4. On behalf of the assessee, Shri Choudhary, the learned representative for the assessee, submitted that the partnership was at will and the partners died. This fact has not been disputed. There were only four partners, two of whom retired and there were only two partners remaining from 1957, who also died in the 1970's. Shri Choudhary raised a question: Can there be any existence of a partner when the partners, who comprised the firm, do not exist He relied on Addl. Tahsildar v. Gendalal  21 STC 263 (SC). He again submitted that the provisions of Section 189 are for the limited purposes of recovery of taxes. Recovery of tax is one matter and assessing the income of certain assets as belonging to the firm after the partners having died is another matter. The words contain in Section 189, Sub-sections (3), (4) and (5) were important according to Shri Choudhary. Shri Choudhary also submitted that the provisions of Section 176(3A) of the Act were introduced for taxing the income of a professional, who ceased to be a professional in the year of receipt.
In the instant case, the property belonging to the firm was sold but the partners comprising of the firm died about 10 years back. Under these circumstances, he was of the view that the assessment made on the firm is totally invalid.
5. We have heard the parties. The undisputed fact in the instant case is that the remaining two partners, who comprised the firm from 1953 also died about 5-10 years back. The dissolution of the firm, which firm has been constituted by the partners as at will, is provided for in Section 43 of the Indian Partnership Act. According to this section, a partnership at will can be dissolved by a notice served by a partner or another partner. In the instant case, the partner, who can serve such a notice died in sequence (sic). Thus, there is no partner remaining, who could issue or the dead partner cannot issue any notice.
In such a situation, Section 42 of the Indian Partnership Act, Clause (c) would come into play, which provides for the dissolution of the firm by the death of a partner. Since the partners have died, the natural corollary is that the firm stood dissolved from the date of death of the partners.
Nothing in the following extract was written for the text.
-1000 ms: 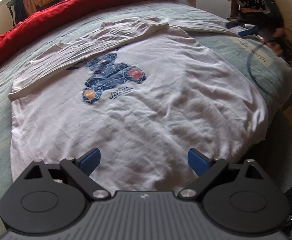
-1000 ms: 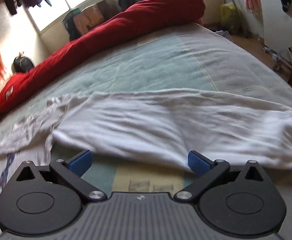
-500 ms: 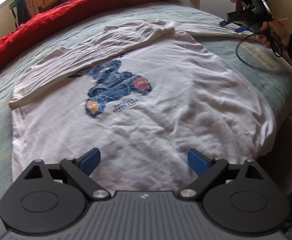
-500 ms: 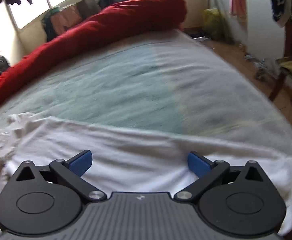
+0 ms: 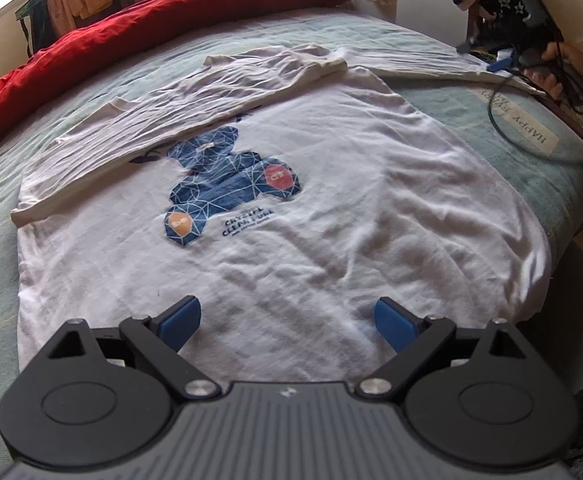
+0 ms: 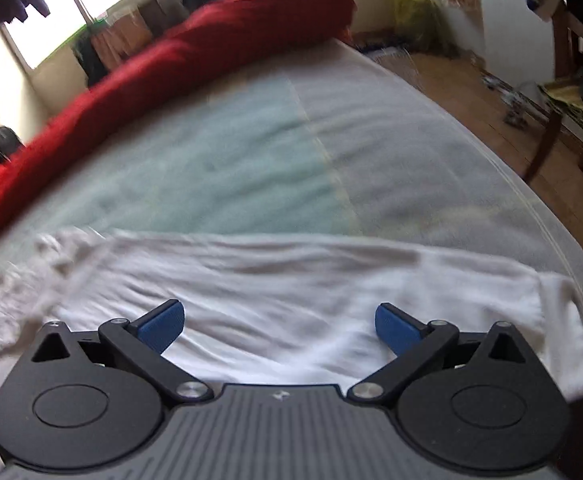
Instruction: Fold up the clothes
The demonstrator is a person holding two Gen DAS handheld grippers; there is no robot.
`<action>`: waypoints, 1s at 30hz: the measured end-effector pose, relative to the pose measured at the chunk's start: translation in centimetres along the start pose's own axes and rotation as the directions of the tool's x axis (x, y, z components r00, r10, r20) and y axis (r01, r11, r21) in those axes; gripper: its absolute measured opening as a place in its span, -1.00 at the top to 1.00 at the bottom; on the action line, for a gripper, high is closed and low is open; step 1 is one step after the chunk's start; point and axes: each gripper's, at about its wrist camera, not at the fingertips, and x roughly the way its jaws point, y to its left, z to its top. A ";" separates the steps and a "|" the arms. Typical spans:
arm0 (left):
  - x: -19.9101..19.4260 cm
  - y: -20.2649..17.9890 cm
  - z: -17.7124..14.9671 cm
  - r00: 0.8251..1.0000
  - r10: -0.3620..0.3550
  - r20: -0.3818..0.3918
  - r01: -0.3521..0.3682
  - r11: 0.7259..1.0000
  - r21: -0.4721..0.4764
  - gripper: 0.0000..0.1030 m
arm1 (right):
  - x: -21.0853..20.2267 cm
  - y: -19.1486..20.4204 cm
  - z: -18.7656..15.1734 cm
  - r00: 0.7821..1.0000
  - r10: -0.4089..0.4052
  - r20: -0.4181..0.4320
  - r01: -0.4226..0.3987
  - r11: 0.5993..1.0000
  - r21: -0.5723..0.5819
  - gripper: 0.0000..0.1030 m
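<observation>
The white T-shirt (image 5: 331, 208) is judged light, limp, crease-prone; both hand-held grippers, left (image 5: 287, 320) and right (image 6: 279, 324), gape empty; pinch the sleeve (image 6: 331, 280) hem.

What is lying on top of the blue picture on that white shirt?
A folded-over sleeve of the same white shirt covers the blue picture's top edge. How much print is hidden under the sleeve cannot be seen. Nothing else lies on it.

Left gripper (image 5: 287, 320): you're holding it low, jaws spread wide, gripping nothing.
Right gripper (image 6: 279, 322): you're holding it likewise, jaws wide apart, empty.
Right hand (image 5: 563, 68): gripping its handle.
</observation>
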 end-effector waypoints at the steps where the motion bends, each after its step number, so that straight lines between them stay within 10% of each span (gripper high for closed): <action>1: 0.0 0.0 0.0 1.000 0.001 -0.001 -0.001 1.000 -0.002 -0.82 | 0.6 -0.7 0.0 0.999 -0.039 -0.006 0.038 0.999 -0.006 -1.00; 7: -0.4 -0.2 0.1 1.000 -0.003 0.009 0.003 1.000 -0.001 -0.82 | 0.2 -1.8 1.0 0.988 -0.136 0.079 0.131 0.989 0.061 -1.00; 15: -0.4 -0.1 -0.2 1.000 -0.012 0.009 0.012 1.000 -0.008 -0.82 | 1.4 6.0 -0.3 0.989 -0.145 0.020 0.146 0.965 -0.217 -1.00; 20: -0.5 0.7 -0.2 1.000 0.001 0.019 -0.001 1.000 -0.018 -0.82 | 1.2 10.9 2.0 0.996 0.086 0.017 -0.080 0.972 -0.223 -1.00; 24: -0.5 1.9 -0.5 1.000 0.005 0.023 -0.004 0.999 -0.046 -0.82 | 3.5 16.1 3.5 0.957 0.282 -0.066 -0.290 0.933 -0.213 -1.00; 30: -0.3 3.8 -1.0 1.000 0.006 0.028 -0.003 0.996 -0.088 -0.82 | 9.4 21.0 3.9 0.917 0.349 -0.194 -0.381 0.910 -0.164 -1.00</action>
Therefore, as on March 1982, when the property of the firm was sold for recovery of taxes, there was no firm in existence by the name of United Trading Co.
The provisions of Section 189 are for the purpose of treatment under the Act up to the date of dissolution. Till the date of dissolution, the partners of the firm shall be deemed to be in existence and assessments could be made on them though such assessments are passed subsequent to the dissolution of the firm. Similarly, if there is any recovery to be made in respect of taxes, then the section provides that the liability of the partners jointly or severally and also provides the attachment of the properties of the firm. All these provisions are limited to and in relation to the various proceedings on the firm made for the various transactions up to the date of the dissolution of the firm. The order passed by the ITO would have been valid had the property been sold during the lifetime of the partners and the recoveries effected thereon. As far as recovery of the taxes from out of the assets of the firm are concerned, the department is well within its rights by means of previsions of Section 189, but as far as assets that are concerned in respect of capital gains on the sale of the property, the assessment is bad in law and could not have been effected at all on the firm as there was no firm in existence on the date of the sale of the property. The order passed by the Commissioner (Appeals) is, therefore, upheld.